##### RECORDS FOR PROCESSING #####
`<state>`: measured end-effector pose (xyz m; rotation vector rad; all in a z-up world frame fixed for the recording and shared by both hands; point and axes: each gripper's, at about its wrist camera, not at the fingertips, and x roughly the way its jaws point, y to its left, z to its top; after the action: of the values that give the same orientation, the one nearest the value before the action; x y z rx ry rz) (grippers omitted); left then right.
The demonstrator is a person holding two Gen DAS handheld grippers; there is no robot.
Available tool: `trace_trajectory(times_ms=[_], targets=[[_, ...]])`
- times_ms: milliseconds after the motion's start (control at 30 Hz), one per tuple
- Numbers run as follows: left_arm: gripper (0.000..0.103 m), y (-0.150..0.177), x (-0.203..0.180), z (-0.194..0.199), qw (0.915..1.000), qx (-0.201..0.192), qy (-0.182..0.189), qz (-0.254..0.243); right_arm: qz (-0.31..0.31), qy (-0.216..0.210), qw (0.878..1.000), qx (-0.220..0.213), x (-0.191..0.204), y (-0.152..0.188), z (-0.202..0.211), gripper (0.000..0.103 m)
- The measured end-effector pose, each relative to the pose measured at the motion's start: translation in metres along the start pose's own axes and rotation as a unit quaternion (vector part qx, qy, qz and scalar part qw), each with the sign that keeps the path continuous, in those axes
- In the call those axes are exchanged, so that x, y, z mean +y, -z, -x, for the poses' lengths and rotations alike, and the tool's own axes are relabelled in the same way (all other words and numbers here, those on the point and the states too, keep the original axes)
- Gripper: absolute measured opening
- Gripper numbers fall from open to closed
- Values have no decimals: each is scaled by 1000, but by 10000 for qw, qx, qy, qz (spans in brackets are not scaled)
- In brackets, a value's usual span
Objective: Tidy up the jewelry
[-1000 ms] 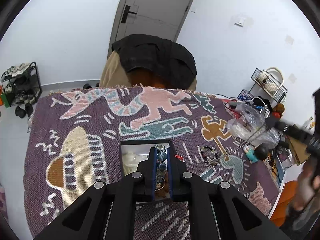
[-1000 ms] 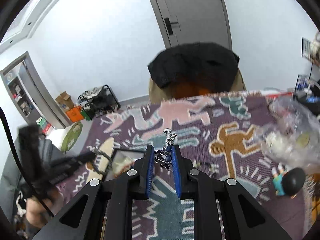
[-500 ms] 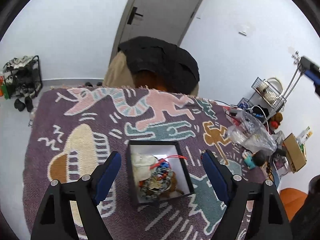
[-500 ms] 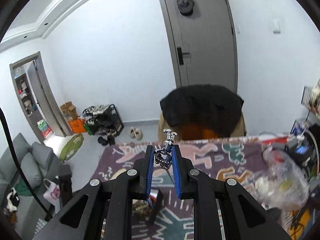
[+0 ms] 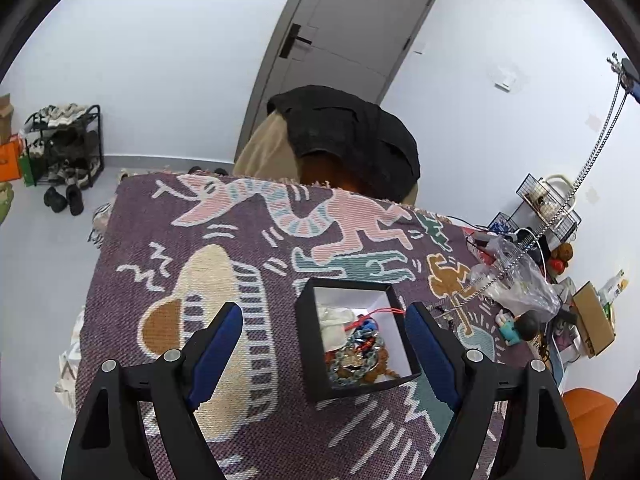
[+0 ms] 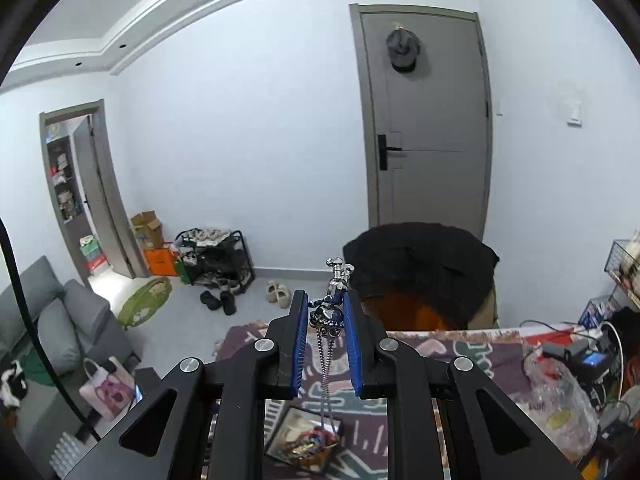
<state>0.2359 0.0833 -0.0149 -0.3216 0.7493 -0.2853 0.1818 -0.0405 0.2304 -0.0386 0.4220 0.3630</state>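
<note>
A black box (image 5: 310, 344) with a white inside stands on the patterned blanket (image 5: 200, 240). It holds bead bracelets, a red cord and a white cloth. My left gripper (image 5: 324, 312) hovers over the box's near side, open wide, with nothing between its blue pads. My right gripper (image 6: 325, 300) is raised high and shut on a silver and blue pendant (image 6: 332, 308). The pendant's silver chain (image 6: 326, 380) hangs straight down. In the left wrist view the chain (image 5: 596, 152) slants from the right gripper (image 5: 630, 76) down towards the blanket, right of the box. The box (image 6: 280, 432) lies far below the right gripper.
A crumpled plastic bag (image 5: 516, 280) and a small toy figure (image 5: 516, 326) sit at the blanket's right edge. Wire baskets (image 5: 548, 200) and cables stand beyond them. A chair draped in black cloth (image 5: 348, 136) stands at the far edge.
My left gripper went from shut inside the box to wide open and drew back. My right gripper rose with the pendant, and the chain lifted off the blanket.
</note>
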Motion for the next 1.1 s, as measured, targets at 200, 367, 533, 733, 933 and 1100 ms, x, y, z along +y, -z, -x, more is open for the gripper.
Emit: trace_trajectory(times_ms=[200, 367, 533, 733, 933, 1100], targets=[[84, 4, 15, 6, 9999, -16, -15, 99, 84, -116, 9997, 171, 19, 9, -22, 19], [84, 6, 26, 9, 9998, -26, -42, 180, 63, -195, 9996, 201, 25, 12, -30, 19], [84, 8, 30, 8, 9998, -17, -30, 217, 125, -241, 9995, 150, 33, 8, -28, 19], [84, 8, 31, 9, 9998, -29, -17, 219, 185, -276, 9991, 255, 40, 14, -35, 19], [84, 7, 36, 12, 9997, -62, -54, 240, 253, -520, 9909, 1212, 39, 50, -86, 22], [84, 6, 39, 15, 9996, -78, -104, 246, 180, -485, 9894, 1353, 28, 75, -100, 52]])
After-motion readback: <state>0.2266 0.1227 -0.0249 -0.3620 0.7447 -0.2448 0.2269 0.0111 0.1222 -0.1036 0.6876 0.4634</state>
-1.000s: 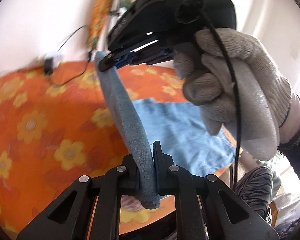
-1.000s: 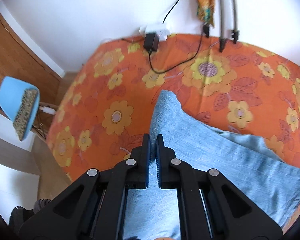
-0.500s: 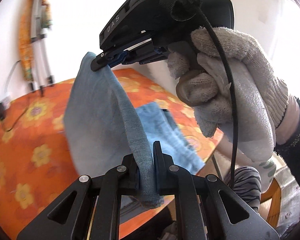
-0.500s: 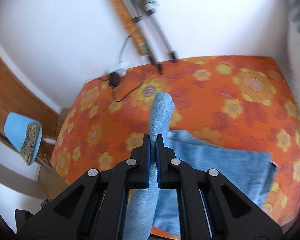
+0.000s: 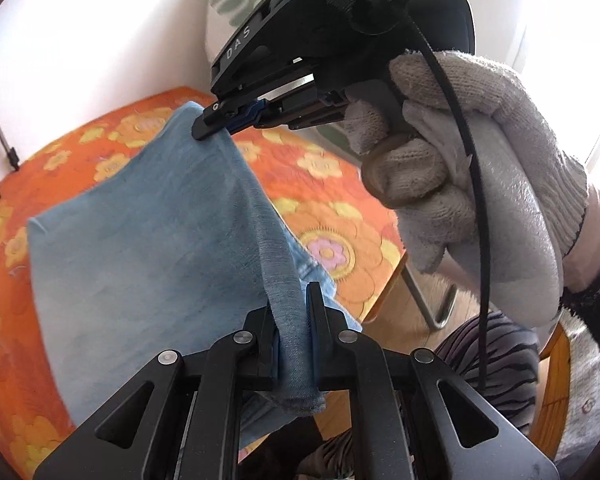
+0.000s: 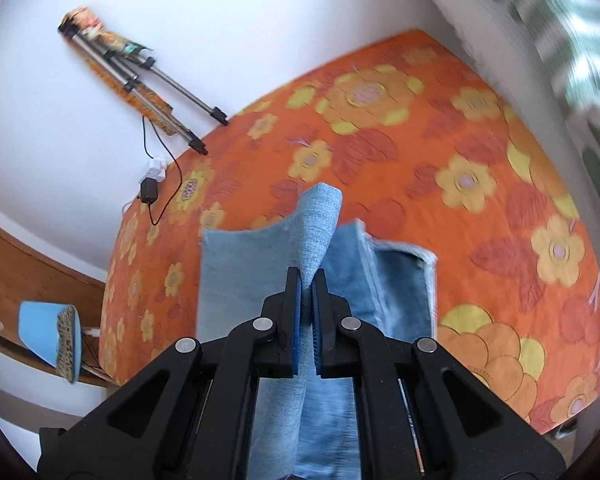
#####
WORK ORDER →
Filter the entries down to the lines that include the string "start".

WRITTEN RESPONSE →
- times_ms: milliseconds after the motion's start (control at 30 Hz), one per tuple
- The measured end-effector pose, each relative to the pose measured at the motion's start: translation in metres along the start pose's own axes and rotation as a unit quaternion (vector part qx, qy, qz and scalar part qw), each with the sign that keeps the path continuous, in those axes

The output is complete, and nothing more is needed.